Anopheles walkeri has a multivoltine life cycle. It produces a hardy winter egg which differs morphologically from the more vulnerable summer eggs by having enlarged floats on the dorsal side. By overwintering in egg form, this species is able to mature through one full larval generation before hibernating adults of other species are able to become active. The multivoltine life cycle means this species is active during both the swampy, open water conditions of early spring, as well as later in the year after the swampland has become thickened with plant growth. It takes about 10 days to mature through the larval stages and pupate, dependent on temperature and water conditions. Adults will typically mate within a few hours of emergence from their pupated form. The females then begin to seek out a blood meal to provide necessary protein to facilitate egg development. The female will then rest while the eggs develop.
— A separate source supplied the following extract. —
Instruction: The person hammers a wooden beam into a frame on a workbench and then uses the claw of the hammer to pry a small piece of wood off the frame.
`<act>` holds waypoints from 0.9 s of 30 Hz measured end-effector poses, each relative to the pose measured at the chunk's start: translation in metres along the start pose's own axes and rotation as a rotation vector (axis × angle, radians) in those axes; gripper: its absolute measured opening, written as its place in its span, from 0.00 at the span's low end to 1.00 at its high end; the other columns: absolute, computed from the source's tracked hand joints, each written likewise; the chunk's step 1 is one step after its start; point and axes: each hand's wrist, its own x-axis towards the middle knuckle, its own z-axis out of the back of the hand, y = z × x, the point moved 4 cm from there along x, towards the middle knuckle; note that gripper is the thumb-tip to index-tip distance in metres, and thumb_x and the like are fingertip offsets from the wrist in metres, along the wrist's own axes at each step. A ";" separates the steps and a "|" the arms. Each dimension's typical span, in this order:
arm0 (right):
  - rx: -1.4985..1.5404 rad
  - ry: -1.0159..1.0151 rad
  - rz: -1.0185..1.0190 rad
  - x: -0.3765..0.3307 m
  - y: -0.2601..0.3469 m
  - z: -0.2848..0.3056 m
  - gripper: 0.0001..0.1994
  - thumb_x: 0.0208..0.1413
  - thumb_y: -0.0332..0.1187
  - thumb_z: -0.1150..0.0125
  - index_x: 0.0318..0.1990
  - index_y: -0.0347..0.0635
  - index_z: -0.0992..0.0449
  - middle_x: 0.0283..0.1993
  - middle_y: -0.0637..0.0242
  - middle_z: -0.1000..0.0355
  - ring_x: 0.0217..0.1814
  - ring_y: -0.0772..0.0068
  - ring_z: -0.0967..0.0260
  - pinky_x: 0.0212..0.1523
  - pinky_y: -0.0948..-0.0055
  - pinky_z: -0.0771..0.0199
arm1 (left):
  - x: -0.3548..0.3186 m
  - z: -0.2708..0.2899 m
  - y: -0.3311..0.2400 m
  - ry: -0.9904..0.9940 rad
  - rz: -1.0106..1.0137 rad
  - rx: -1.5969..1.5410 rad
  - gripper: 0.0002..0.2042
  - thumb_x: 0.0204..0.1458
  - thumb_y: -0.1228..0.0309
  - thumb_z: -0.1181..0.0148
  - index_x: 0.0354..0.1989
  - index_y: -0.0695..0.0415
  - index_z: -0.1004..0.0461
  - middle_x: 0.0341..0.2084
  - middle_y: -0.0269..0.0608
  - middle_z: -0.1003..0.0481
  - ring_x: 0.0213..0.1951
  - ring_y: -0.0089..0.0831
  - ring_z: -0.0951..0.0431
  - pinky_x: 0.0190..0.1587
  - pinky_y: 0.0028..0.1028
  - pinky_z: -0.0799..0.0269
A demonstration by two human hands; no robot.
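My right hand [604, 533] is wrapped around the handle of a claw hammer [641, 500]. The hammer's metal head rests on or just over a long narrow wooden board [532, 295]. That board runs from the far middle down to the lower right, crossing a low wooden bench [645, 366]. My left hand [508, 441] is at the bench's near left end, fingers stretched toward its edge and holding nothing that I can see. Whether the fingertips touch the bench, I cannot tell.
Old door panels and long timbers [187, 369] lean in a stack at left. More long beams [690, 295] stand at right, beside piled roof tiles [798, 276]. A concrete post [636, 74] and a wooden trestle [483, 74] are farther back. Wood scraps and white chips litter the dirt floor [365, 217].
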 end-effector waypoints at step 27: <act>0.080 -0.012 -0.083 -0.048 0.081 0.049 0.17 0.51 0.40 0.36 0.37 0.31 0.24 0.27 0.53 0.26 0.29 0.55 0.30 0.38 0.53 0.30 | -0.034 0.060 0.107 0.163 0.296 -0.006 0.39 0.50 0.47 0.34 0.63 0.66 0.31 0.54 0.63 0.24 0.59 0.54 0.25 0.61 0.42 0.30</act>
Once mature, the eggs are oviposited and the female begins the process all over again, feeding and laying for the 40 days or so that it lives for.

==Epidemiology==
Due to habitat preferences, coupled with particularly low rates of virus detection, Anopheles walkeri is considered to be an unlikely vector of West Nile virus to humans. In addition, it has not been shown to demonstrate any capacity of transmitting avian malaria (Plasmodium circumflexum and P. polare). However, specimens of A. walkeri in the southern United States have been shown to harbor the human infecting strains of malaria, Plasmodium vivax and P. falciparum, albeit infrequently (freq= <0.005).